What is prostate cancer screening?
A prostate cancer screening is a test that your doctor uses to look for prostate cancer before you have any symptoms. The 2 types of prostate cancer screening tests are the digital rectal exam (DRE) and the prostate-specific antigen (PSA) test.
Should I be screened for prostate cancer?
The U.S. Preventive Services Task Force and the American Academy of Family Physicians recommend against routine prostate cancer screening for all men, regardless of age.
Based on evidence from research studies, prostate cancer screening — and especially the PSA test — may cause more harm than good for most men. Learn more about the PSA test and the pros and cons of this test below.
What is the PSA test?
The PSA test is a blood test that measures the level of prostate-specific antigen (PSA) in your bloodstream. PSA is a substance produced by the prostate gland. A small amount of PSA usually is found in the blood. But because cancer cells produce more PSA than normal cells, men who have prostate cancer may have a higher level of PSA in their blood. A PSA level can also be high because of less serious causes, such as infection or prostate enlargement.
What are the pros of PSA testing?
The main goal of the PSA test is to find prostate cancer early. For people who have fast-growing (aggressive) tumors, early detection could be very helpful (if the cancer has not spread outside of the prostate at the time it is detected). Cancer is usually easier to treat and is more likely to be cured if it is caught early. However, most men who have prostate cancer do not have the fast-growing, aggressive form of prostate cancer that might benefit from being found early.
What are the cons of prostate cancer screening?
Most men who have prostate cancer have a slow-growing form of cancer. This means that they probably do not have symptoms and may not ever need treatment.
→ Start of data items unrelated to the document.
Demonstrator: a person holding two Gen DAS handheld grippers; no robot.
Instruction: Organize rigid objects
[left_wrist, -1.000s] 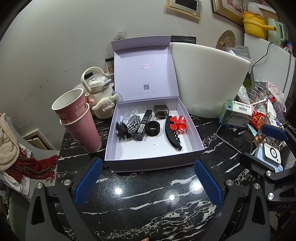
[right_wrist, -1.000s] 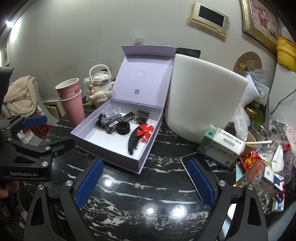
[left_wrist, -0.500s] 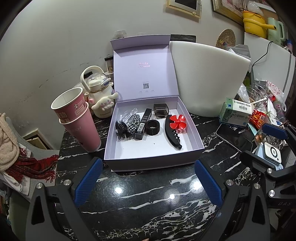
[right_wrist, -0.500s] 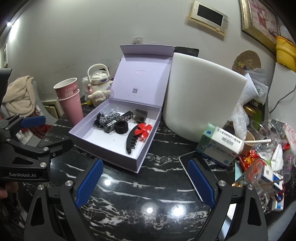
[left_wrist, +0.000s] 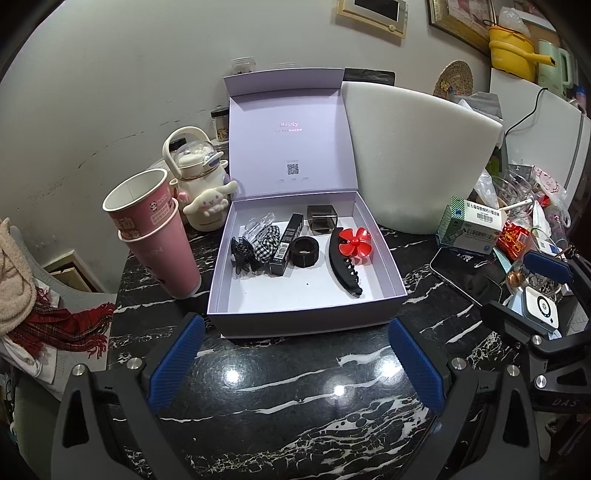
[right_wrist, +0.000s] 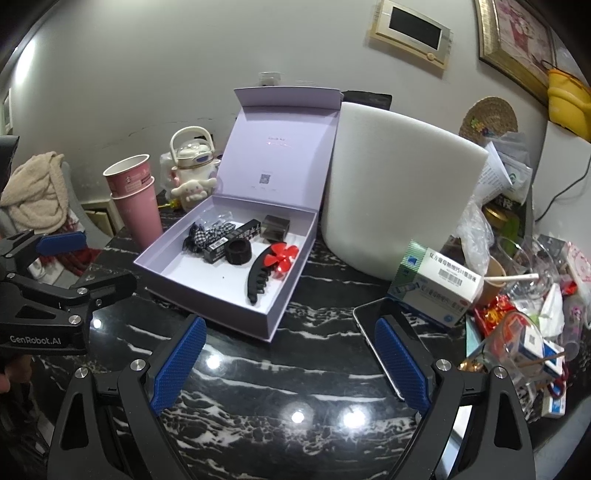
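Note:
An open lilac gift box (left_wrist: 306, 319) (right_wrist: 221, 306) stands on the black marble table, lid upright. Inside lie a black hair clip with a red flower (left_wrist: 349, 251) (right_wrist: 271, 262), a black ring (left_wrist: 304, 252) (right_wrist: 238, 251), a slim black box (left_wrist: 287, 243), a dark cube (left_wrist: 322, 219) (right_wrist: 274, 228), a checkered bow (left_wrist: 267, 242) (right_wrist: 208, 234) and a black claw clip (left_wrist: 242, 254). My left gripper (left_wrist: 295, 356) is open and empty just in front of the box. My right gripper (right_wrist: 290, 350) is open and empty, in front of the box's right corner.
Stacked pink paper cups (left_wrist: 155, 232) and a white kettle with a plush toy (left_wrist: 199, 184) stand left of the box. A white foam slab (left_wrist: 417, 162) leans behind it to the right. A phone (right_wrist: 384, 343), a medicine box (right_wrist: 436, 288) and clutter fill the right side.
Both grippers have drifted slightly; the box sits a touch lower and nearer in the left view. Nothing was grasped or moved.

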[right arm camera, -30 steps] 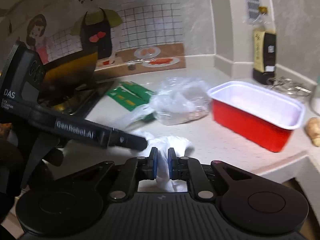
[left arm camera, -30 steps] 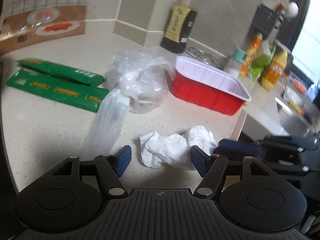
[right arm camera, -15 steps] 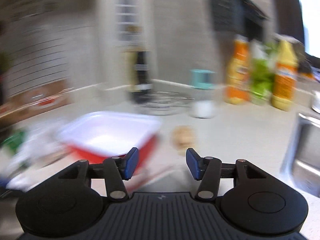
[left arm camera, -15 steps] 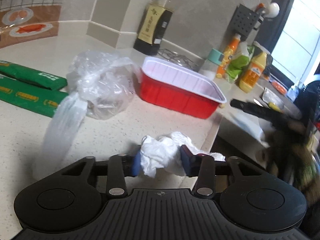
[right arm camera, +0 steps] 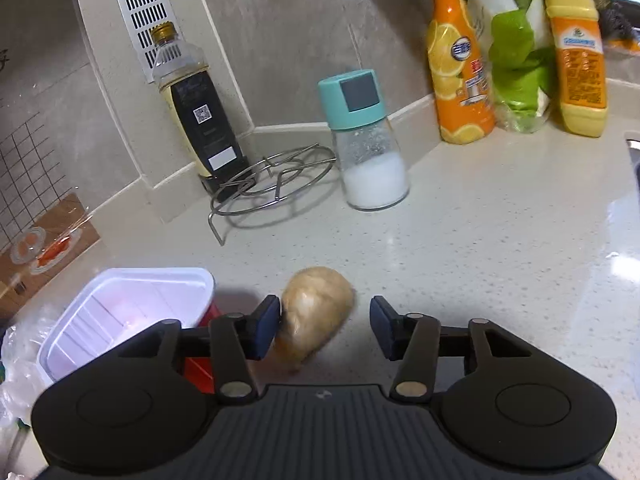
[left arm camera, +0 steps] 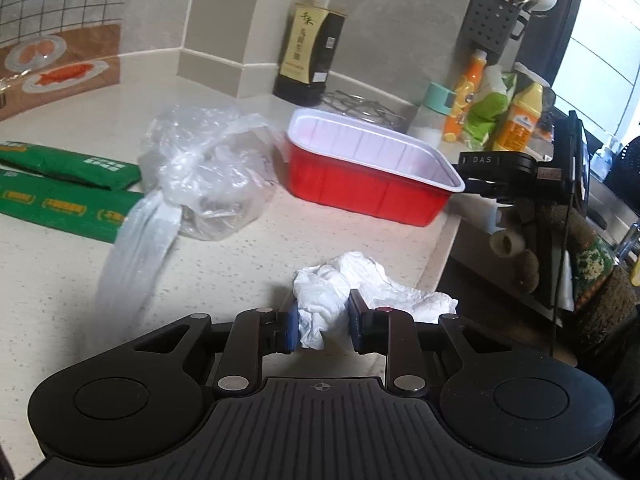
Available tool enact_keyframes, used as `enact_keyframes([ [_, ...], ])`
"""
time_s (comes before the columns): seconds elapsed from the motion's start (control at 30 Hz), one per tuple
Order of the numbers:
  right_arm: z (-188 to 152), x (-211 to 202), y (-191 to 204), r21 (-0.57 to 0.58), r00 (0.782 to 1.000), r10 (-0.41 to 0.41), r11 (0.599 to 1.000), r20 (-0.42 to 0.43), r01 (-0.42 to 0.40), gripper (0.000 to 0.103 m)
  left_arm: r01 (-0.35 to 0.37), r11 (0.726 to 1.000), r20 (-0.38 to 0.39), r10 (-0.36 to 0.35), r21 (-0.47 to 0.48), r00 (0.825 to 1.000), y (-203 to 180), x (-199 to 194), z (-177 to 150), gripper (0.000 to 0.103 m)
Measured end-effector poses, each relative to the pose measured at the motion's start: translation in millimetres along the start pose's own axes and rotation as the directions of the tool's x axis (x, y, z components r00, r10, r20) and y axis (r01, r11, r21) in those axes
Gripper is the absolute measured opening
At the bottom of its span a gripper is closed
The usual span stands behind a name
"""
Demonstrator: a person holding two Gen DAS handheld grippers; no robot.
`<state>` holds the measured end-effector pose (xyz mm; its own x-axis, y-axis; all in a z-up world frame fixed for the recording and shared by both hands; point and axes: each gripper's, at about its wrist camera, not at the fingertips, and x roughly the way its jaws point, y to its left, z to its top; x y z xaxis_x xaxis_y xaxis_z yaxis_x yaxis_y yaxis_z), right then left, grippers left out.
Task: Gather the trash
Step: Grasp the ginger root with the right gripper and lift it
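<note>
Left gripper (left arm camera: 323, 330) closing, pads pressing on crumpled tissue (left arm camera: 340, 292) at counter (left arm camera: 240, 256) edge, right gripper (right arm camera: 324, 328) jaws apart and closing, ginger piece (right arm camera: 316, 312) lying between, touching left pad.

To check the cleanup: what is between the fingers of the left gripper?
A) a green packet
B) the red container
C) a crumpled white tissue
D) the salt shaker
C: the left gripper is closing on the crumpled white tissue at the counter edge.
</note>
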<state>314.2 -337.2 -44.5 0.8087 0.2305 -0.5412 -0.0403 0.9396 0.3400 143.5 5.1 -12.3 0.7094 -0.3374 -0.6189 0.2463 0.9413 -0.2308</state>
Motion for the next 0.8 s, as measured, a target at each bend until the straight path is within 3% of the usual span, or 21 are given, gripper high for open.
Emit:
enact_keyframes([
  [0.27,-10.2,-25.7,-6.7,-0.024,1.0,-0.021,0.999,0.016,0.021,0.04,-0.005,1.0,0.007,0.005,-0.01,1.0,6.3,-2.4,-0.3,0.029],
  [0.53,-21.2,-69.5,-10.8,-0.077,0.996,-0.041,0.996,0.075,0.047,0.024,-0.031,0.999,0.038,0.031,0.011,0.999,5.0,-6.5,-1.9,0.025],
  [0.7,-26.4,-76.1,-4.4,-0.146,0.995,-0.062,0.987,0.081,0.073,0.025,-0.091,0.996,0.063,0.091,-0.006,0.994,15.2,-14.8,0.0,0.025],
  [0.8,-32.3,-73.0,3.7,-0.203,0.992,-0.092,0.973,0.088,0.109,0.036,-0.071,0.997,0.058,0.073,-0.024,0.996,19.2,-15.4,-0.5,0.025],
])
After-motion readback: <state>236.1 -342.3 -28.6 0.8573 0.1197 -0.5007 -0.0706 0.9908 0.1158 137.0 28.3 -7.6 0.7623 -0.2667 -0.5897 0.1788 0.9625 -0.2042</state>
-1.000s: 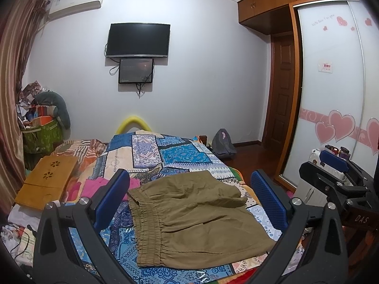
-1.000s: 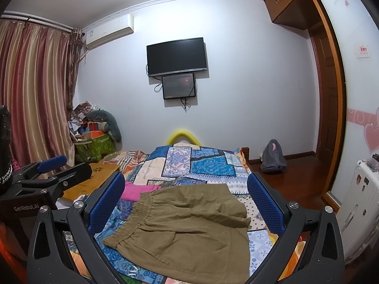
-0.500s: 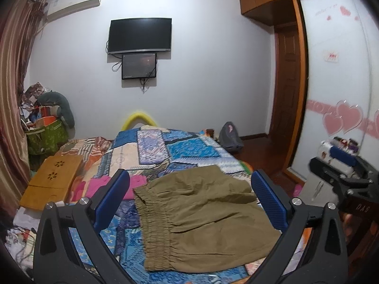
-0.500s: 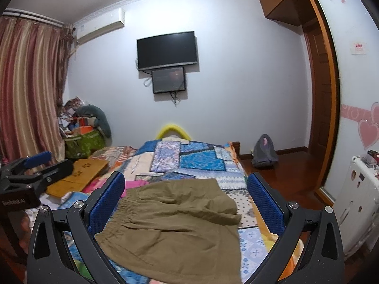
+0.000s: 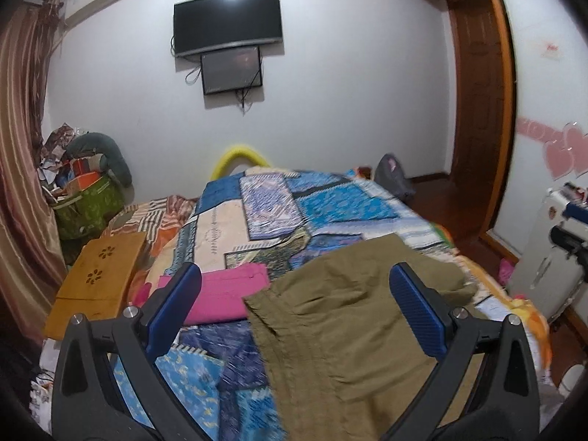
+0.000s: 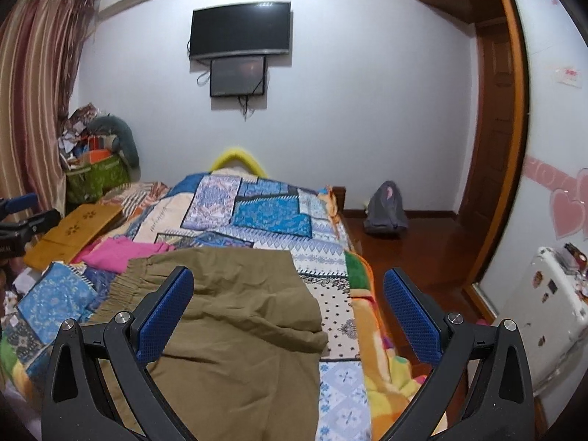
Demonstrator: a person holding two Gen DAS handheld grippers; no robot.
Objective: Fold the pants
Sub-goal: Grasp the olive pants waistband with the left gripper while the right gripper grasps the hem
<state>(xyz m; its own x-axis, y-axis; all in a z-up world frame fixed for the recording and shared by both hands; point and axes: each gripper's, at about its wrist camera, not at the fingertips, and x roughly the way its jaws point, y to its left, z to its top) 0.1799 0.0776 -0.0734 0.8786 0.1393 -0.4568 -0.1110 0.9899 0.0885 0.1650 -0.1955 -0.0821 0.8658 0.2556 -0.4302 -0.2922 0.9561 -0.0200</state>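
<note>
A: Where are the pants?

B: The olive pants (image 5: 352, 330) (image 6: 235, 330) lie on the patchwork bedspread (image 5: 330, 209) (image 6: 272, 213) at the near end of the bed, elastic waistband to the left, with one layer folded over on top.

A: And the tongs?

B: The left tongs (image 5: 296, 312) are spread wide above the waistband side, holding nothing. The right tongs (image 6: 288, 312) are also spread wide, over the pants' right edge, gripping nothing.

A: Anything close by?

B: A pink cloth (image 5: 224, 294) (image 6: 121, 251) lies just beside the waistband, and a wooden lap tray (image 5: 99, 275) sits further left.
</note>
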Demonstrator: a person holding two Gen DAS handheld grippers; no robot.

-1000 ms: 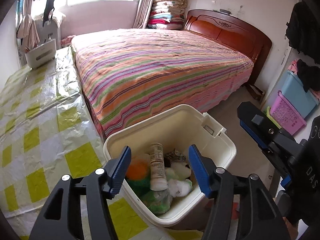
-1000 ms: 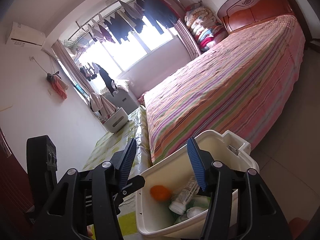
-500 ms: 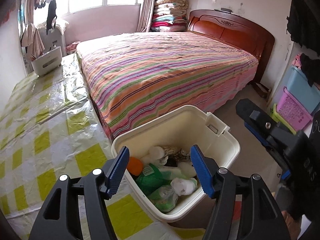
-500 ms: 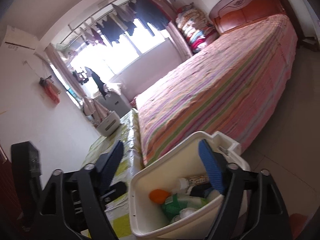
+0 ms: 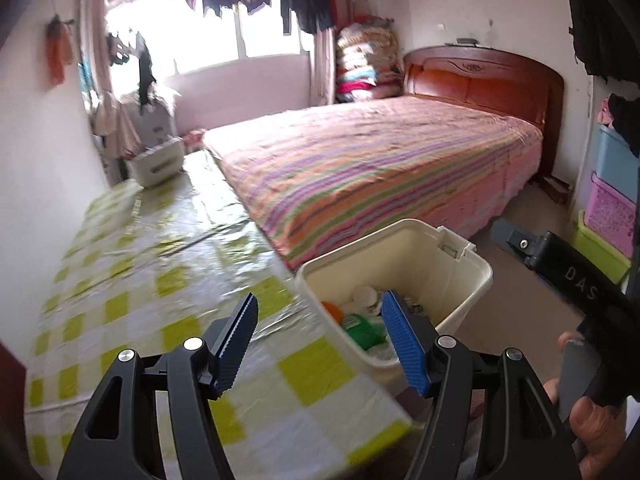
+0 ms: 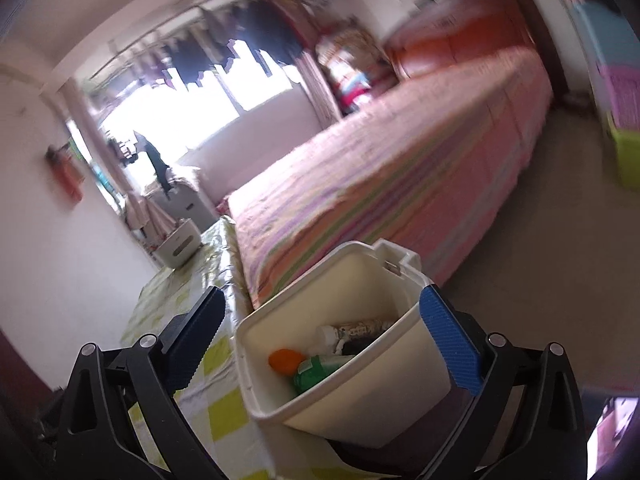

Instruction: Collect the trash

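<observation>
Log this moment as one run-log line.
left gripper: open, empty | right gripper: jaws just opened wide, empty | bin: holds trash, at table edge | table: no trash seen

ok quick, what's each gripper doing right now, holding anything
left gripper: open, nothing between its pads.
right gripper: wide open, jaws have just been opening, holding nothing; the trash bin shows beyond it.

Cream plastic bin, rectangular, lid off, upright at table edge beside striped bed. Inside, loosely piled: orange round item, green bottle lying on its side, white capped tube lying flat against far wall, pale crumpled pieces. Bin roughly one-third full.
</observation>
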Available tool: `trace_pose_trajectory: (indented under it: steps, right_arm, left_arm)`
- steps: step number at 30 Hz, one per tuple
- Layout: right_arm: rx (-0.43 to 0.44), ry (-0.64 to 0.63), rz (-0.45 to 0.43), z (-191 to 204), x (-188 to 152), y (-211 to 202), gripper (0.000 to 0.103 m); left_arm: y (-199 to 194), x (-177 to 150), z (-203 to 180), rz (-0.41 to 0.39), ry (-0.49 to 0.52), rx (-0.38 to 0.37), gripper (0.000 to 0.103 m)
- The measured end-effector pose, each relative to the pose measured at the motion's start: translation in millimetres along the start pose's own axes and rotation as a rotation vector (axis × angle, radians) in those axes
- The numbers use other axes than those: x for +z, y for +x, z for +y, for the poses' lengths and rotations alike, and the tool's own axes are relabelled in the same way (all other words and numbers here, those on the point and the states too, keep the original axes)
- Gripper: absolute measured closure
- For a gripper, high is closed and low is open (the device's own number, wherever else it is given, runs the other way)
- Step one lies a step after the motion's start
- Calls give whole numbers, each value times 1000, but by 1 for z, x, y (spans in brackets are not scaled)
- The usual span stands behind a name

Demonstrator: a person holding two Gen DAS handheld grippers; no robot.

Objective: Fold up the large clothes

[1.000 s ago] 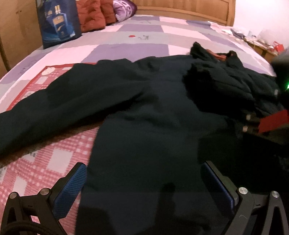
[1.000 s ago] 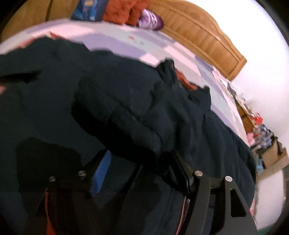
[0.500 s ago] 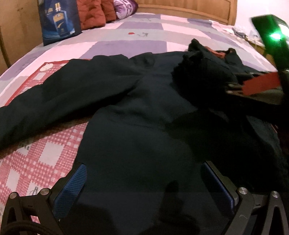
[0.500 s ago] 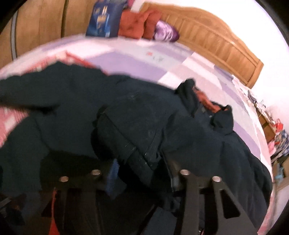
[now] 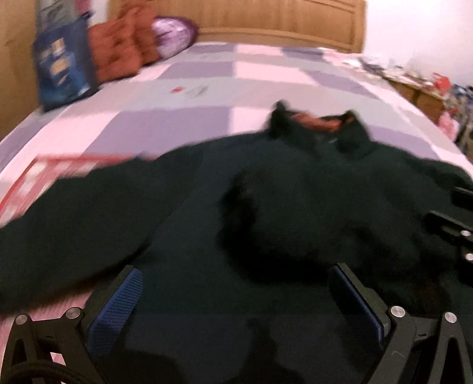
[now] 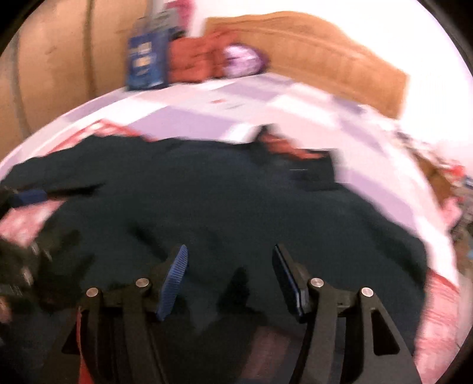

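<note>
A large dark green-black sweater lies spread on the bed, collar toward the headboard, its left sleeve stretched out to the left. Its right sleeve lies folded across the chest as a dark mound. My left gripper is open and empty, low over the sweater's hem. My right gripper is open and empty above the sweater body. Part of the right gripper shows at the right edge of the left wrist view. Both views are blurred.
The bed has a purple-and-white checked cover and a red checked sheet at the left. A blue bag, red cushions and a purple pillow sit by the wooden headboard. Clutter lies beyond the right edge.
My right gripper has let go of the right sleeve, opened, and pulled back; the sleeve now lies across the chest. The left gripper has lifted and tilted a little, still open.
</note>
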State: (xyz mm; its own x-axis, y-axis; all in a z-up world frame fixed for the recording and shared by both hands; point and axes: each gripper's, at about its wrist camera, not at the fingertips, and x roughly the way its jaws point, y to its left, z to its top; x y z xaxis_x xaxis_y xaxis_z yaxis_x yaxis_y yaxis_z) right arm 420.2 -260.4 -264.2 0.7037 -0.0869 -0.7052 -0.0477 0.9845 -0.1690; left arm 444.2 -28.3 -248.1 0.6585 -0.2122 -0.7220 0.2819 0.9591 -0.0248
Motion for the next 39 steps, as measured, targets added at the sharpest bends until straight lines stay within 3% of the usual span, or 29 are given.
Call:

However, 90% of men who learn that they have cancer through screening go on to receive treatment anyway. Many experience long-term side effects of treatment, such as urinary incontinence and erectile dysfunction, or have serious complications. Out of every 1,000 men who receive surgery, up to 5 will die from complications of surgery.
In addition, PSA test results aren’t always accurate. Studies suggest that up to 80% of PSA test results are false-positives. This means that the PSA test result suggests that you might have cancer when in fact you do not. A false-positive test result can lead to unnecessary tests (such as a biopsy) and side effects from testing, and may cause worry for you and your family.
For these reasons, some medical organizations, including the U.S. Preventive Services Task Force and the American Academy of Family Physicians, recommend against routine PSA testing for men of all ages.
How do I make a decision?
Ultimately, the choice is yours. If you’re thinking about being screened for prostate cancer, talk to your doctor. Consider the pros and cons of screening, your health and individual risk factors, your preferences regarding diagnosis and treatment, and your doctor’s opinion and advice.
Where can I learn more about prostate cancer screening?
Doctors and researchers are performing research studies (called clinical trials) to learn more about the risks and benefits of prostate cancer screening. Ask your doctor about the most recent study results.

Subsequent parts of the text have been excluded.